Home > The Truth According to Blue(6)

The Truth According to Blue(6)
Author: Eve Yohalem

For the record, my hair is black and curly. Most of the time, I wear it in a ponytail.

Otis and I were so not into this. Otis because he’s not allowed to eat spicy food from the Shark Pit, and me because all I wanted to do was ditch Jules and go treasure hunting. Which, judging by the fact that we hadn’t even been at the beach for two hours, wasn’t going to happen anytime soon.

I was putting nylon dog booties on Otis’s paws (black, to match his fur) so he wouldn’t burn them on the asphalt when a little red convertible with the hood emblem of a horse rearing up on its hind legs zoomed into the parking lot. Even I knew it was a Ferrari. Ferraris aren’t exactly uncommon in the Hamptons, especially in the summer, but a Ferrari with Anna Bowdin driving it? Now that’s something you don’t see here every day.

Everyone on the planet knows that Anna Bowdin is probably the hugest movie star in existence. And that even though she’s only twenty-three, she’s already been a superhero, a Revolutionary War spy, a Disney princess, and a coal miner with lung disease.

The parking lot, which had been noisy with moms reeling in their screaming kids, went silent. Even the sun hid behind a cloud, like it knew its light wasn’t needed anymore now that Anna Bowdin was here.

Anna parked her Ferrari a few cars away from us and waved a big wave. “Hey, Julie Jules!”

The mouths of Douglas, Wilder Douglas, and Fritjof dropped open even wider than they already were. Douglas may actually have had drool in the corner of his.
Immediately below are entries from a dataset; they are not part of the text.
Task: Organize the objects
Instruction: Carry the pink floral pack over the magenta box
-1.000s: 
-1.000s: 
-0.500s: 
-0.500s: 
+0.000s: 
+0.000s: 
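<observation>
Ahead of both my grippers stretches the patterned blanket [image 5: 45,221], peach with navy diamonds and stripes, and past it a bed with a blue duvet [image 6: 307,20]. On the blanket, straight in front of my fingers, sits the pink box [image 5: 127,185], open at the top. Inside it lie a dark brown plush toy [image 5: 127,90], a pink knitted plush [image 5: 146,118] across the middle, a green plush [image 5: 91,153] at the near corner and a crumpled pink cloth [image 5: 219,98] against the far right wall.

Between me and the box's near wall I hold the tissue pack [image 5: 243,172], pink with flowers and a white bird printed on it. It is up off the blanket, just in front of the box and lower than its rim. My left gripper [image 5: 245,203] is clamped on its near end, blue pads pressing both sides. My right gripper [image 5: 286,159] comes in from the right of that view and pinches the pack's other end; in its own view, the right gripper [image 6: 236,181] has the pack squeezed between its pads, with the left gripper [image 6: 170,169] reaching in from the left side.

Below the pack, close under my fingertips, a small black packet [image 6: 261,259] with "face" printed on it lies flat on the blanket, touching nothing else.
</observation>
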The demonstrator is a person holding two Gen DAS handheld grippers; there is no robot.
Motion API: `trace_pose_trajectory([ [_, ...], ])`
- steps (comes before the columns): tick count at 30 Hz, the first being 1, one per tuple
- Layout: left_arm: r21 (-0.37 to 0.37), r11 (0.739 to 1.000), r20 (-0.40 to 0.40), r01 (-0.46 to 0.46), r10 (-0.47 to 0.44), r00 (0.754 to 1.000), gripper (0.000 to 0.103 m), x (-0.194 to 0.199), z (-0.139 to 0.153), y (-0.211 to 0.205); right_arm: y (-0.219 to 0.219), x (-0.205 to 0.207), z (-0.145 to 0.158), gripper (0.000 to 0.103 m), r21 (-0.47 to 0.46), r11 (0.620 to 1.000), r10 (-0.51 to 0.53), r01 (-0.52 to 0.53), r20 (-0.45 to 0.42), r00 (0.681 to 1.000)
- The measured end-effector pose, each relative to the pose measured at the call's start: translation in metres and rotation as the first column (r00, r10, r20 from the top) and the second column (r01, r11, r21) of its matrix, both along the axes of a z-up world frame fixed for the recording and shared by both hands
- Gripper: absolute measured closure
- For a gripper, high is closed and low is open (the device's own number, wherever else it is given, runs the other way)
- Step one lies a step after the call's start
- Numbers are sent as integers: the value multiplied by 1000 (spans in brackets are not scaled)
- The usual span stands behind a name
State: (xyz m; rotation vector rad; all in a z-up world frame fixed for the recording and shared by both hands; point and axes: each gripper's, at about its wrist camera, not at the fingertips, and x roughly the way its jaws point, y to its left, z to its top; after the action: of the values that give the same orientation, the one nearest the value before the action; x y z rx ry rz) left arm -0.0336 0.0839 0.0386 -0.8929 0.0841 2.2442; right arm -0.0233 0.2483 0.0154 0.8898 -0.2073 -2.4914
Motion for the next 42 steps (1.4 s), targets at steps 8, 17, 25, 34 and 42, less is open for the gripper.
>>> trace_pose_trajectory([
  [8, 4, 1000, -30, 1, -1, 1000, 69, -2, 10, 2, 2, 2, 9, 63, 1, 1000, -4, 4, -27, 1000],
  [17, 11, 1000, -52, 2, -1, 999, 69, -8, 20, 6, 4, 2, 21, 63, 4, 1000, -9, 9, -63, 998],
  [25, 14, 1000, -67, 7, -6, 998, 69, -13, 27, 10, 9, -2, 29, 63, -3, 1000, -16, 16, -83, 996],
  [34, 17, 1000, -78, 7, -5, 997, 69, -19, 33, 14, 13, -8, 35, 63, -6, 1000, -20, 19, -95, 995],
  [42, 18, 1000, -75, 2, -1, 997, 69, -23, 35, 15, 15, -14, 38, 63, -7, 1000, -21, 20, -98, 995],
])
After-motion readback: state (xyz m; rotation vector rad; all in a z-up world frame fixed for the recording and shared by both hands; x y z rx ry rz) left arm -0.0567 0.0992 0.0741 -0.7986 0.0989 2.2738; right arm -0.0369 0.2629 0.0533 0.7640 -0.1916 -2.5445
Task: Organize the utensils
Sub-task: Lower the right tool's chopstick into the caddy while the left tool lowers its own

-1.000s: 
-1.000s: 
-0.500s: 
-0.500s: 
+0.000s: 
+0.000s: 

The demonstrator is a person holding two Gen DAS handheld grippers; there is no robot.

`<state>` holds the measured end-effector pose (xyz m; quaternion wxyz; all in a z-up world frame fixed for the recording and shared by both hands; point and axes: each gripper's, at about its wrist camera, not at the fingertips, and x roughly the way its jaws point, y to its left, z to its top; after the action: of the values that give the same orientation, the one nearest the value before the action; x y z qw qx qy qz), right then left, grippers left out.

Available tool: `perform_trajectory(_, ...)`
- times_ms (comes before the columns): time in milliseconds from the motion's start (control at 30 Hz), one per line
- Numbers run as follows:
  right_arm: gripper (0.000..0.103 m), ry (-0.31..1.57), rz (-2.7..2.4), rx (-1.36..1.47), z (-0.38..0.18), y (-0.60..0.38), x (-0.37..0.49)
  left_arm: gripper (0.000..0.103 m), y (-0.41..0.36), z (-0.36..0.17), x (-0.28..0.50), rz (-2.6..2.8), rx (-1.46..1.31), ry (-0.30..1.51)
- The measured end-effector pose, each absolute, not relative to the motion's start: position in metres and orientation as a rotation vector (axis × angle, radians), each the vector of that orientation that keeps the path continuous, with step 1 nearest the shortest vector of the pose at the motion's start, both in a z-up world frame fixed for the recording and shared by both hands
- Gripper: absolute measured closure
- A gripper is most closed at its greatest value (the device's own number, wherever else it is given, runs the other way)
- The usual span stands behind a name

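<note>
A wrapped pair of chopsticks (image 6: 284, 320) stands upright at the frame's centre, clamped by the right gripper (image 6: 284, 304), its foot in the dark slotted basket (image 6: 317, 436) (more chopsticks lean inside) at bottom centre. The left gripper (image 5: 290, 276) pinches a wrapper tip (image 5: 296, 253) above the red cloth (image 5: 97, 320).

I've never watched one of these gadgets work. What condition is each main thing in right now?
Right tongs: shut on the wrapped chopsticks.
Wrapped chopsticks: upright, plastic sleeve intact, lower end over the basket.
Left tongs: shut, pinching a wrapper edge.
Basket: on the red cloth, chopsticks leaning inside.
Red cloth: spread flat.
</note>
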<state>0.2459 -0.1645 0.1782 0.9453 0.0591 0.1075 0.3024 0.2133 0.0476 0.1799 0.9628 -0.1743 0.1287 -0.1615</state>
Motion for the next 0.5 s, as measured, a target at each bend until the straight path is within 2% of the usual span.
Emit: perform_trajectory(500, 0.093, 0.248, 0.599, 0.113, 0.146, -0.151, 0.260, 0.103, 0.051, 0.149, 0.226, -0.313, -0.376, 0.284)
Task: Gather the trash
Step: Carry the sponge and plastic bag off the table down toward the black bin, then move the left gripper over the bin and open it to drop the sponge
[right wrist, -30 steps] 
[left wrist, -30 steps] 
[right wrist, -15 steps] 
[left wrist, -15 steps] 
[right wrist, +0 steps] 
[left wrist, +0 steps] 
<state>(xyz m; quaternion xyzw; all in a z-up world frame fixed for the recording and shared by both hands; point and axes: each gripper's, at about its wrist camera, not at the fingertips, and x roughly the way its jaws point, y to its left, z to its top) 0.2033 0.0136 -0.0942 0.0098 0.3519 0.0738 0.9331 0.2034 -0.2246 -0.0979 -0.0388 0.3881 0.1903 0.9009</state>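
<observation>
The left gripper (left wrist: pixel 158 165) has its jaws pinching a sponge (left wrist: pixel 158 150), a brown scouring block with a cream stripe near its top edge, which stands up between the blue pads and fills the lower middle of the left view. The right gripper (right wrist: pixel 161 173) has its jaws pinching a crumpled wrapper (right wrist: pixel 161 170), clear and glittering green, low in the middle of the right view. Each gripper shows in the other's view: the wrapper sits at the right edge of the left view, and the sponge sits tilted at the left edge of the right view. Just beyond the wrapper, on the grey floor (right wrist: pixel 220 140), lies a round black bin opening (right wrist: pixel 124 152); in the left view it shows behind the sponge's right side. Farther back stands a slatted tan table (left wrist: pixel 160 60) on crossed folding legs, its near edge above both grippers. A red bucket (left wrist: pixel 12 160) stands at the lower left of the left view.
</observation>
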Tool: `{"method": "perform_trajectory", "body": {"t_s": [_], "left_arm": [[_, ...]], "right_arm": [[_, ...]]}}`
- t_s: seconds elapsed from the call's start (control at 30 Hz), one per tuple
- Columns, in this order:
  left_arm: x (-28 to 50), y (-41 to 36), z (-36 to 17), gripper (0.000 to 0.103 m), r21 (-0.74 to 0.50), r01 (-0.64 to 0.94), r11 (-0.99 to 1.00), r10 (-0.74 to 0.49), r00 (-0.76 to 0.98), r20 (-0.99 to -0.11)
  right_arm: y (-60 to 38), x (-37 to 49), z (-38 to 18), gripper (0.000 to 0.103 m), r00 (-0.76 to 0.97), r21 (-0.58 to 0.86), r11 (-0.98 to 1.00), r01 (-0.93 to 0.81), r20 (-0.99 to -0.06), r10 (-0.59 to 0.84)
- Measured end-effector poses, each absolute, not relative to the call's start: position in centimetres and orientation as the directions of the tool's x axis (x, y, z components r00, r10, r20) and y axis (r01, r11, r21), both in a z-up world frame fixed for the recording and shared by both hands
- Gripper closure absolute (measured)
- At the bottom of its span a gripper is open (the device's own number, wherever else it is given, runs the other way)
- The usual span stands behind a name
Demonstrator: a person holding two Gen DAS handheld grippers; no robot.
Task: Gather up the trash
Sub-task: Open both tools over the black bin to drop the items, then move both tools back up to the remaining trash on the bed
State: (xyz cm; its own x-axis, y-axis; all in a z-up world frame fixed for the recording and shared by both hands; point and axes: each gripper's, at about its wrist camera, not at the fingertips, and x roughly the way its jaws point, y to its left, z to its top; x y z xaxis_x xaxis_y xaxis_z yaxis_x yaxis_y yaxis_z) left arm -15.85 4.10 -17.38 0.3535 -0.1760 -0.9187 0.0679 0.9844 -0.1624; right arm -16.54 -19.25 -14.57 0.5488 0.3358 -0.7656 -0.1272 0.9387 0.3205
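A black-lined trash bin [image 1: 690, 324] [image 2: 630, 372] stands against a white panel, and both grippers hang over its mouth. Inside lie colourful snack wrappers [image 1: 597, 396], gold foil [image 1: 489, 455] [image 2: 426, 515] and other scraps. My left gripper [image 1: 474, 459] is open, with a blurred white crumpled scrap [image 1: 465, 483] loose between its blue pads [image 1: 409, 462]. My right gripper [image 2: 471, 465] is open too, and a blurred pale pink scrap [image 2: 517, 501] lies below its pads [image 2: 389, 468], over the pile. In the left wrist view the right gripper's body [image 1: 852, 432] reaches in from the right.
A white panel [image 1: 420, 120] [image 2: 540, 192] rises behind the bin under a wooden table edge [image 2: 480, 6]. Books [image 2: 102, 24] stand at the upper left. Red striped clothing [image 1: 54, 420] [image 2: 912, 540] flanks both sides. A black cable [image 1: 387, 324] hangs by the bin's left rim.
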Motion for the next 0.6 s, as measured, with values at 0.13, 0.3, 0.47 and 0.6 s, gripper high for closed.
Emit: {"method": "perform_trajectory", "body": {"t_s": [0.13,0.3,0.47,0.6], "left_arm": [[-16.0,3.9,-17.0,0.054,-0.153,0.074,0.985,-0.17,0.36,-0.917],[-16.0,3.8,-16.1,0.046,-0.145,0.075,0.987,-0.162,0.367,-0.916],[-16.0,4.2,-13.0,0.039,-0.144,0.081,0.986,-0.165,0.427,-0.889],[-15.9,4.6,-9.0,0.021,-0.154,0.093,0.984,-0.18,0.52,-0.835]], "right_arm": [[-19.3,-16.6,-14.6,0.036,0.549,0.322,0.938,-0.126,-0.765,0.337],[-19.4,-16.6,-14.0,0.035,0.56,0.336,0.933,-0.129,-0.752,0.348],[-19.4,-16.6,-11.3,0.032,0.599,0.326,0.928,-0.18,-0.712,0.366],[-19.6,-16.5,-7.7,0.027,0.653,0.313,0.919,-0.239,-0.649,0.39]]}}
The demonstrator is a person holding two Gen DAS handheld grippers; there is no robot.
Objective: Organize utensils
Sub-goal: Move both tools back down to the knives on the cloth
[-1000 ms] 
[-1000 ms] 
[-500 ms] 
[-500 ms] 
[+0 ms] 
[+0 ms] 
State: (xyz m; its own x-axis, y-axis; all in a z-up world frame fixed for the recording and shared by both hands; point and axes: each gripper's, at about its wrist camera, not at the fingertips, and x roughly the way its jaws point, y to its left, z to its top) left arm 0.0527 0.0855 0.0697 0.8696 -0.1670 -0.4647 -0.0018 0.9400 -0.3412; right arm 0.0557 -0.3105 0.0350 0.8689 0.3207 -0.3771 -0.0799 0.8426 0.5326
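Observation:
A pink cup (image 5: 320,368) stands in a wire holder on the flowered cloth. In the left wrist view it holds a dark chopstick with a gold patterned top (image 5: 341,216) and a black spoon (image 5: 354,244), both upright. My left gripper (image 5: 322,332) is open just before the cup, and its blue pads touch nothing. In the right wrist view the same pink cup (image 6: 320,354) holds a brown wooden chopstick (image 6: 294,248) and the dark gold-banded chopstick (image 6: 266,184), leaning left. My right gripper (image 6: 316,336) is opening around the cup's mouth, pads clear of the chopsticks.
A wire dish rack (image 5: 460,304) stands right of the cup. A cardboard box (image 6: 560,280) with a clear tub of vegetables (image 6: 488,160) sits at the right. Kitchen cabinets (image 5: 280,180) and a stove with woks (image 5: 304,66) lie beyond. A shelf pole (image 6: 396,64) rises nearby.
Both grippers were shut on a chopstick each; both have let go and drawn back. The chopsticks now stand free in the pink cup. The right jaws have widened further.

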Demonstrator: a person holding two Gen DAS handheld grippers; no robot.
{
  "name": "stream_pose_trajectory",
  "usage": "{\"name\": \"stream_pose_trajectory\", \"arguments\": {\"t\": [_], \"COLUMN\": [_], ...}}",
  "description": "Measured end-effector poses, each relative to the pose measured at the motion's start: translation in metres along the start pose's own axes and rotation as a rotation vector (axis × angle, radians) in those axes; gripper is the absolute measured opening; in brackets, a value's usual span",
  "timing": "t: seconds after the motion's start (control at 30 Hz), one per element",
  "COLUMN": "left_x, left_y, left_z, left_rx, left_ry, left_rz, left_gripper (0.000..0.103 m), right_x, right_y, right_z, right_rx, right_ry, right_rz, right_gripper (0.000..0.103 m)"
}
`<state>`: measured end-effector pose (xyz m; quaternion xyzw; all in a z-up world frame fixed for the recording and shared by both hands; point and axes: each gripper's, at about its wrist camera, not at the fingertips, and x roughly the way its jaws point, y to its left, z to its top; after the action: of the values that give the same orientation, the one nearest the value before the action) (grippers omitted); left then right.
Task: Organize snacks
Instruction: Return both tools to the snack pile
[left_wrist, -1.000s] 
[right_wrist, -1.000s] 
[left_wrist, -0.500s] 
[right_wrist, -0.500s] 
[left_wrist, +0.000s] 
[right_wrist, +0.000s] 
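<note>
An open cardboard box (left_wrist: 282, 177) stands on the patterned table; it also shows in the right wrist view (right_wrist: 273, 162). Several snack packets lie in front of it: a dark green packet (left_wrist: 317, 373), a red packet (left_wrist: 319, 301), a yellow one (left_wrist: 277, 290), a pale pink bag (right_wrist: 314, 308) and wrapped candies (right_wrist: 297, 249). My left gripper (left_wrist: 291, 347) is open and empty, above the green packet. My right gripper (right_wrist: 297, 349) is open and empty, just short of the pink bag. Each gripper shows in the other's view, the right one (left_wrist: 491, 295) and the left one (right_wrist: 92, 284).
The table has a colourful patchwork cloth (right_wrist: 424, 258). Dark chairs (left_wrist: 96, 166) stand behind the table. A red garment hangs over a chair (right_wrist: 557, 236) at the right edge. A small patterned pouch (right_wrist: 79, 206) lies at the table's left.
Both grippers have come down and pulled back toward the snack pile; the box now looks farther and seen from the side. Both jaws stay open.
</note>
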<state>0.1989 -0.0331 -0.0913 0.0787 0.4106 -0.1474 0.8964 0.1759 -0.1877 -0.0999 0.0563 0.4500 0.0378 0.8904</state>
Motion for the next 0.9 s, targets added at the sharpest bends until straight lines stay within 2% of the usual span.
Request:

I made sure my own mouth was shut, but, really, I couldn’t believe I was about to meet the world’s biggest movie star.

“You know her?” Douglas said.

Jules gripped my upper arm like a claw and whispered in my ear, “We’re leaving.”

“Jules, you know Anna Bowdin?” Douglas said again.

“We have to go,” Jules said, ignoring Douglas and squeezing my arm even tighter. “Now. To your house. Call your mom.”

No way. If Jules came to my house, I’d lose another whole day of treasure hunting. “I can’t,” I said back. “I have stuff I’m supposed to do. Besides, why do you want to go to my house all of a sudden? And how do you know Anna Bowdin?”

“Don’t you ever go on the Internet?” Jules was practically shouting. Then she dropped her voice to a whisper again. “Anna Bowdin is my dad’s girlfriend. She’s the reason he walked out on my mom. So can we please go to your house? Right. Now?”

No wonder Jules was frantic. I called Mom—even though every cell in my body was screaming at me not to. She was with a client, installing four hundred wisteria vines on the side of their pool house.

“Can you come pick us up?” I asked.

“Are you having a blood sugar reaction?” she said, instantly on the alert.

Just to be sure, I did an automatic body scan for symptoms. Nothing. Plus, Otis would have told me if there was a problem, and he was currently sitting on my foot and scratching his rump with his teeth, the only person in the parking lot who couldn’t care less about Anna Bowdin.

“I’m fine,” I said. “But Jules isn’t. I’ll explain later.”

“I’ll be there in ten minutes,” Mom said, and hung up.

Ten minutes was forever to Jules, though, especially after we got our stuff and had to stand around watching Anna Bowdin sign autographs. After she finished, she peeled a pair of twin six-year-olds off her legs and came over to us.

“Hi, sweetie.” She kissed Jules on both cheeks. “You know your dad hates the sun, and I couldn’t take being at the house another second. I mean, this weather! Oh wow, who are your friends? They’re adorable.”

The guys just stared. Finally, Fritjof said something, except he said it in Norwegian.

Jules put her hand on Otis’s head and said, “This is Otis. He’s half-wolf, so you better not get too close.”

Which is absolutely not true—even though Otis looks like a wolf, he’s 100 percent dog—but I decided not to tell Anna Bowdin that.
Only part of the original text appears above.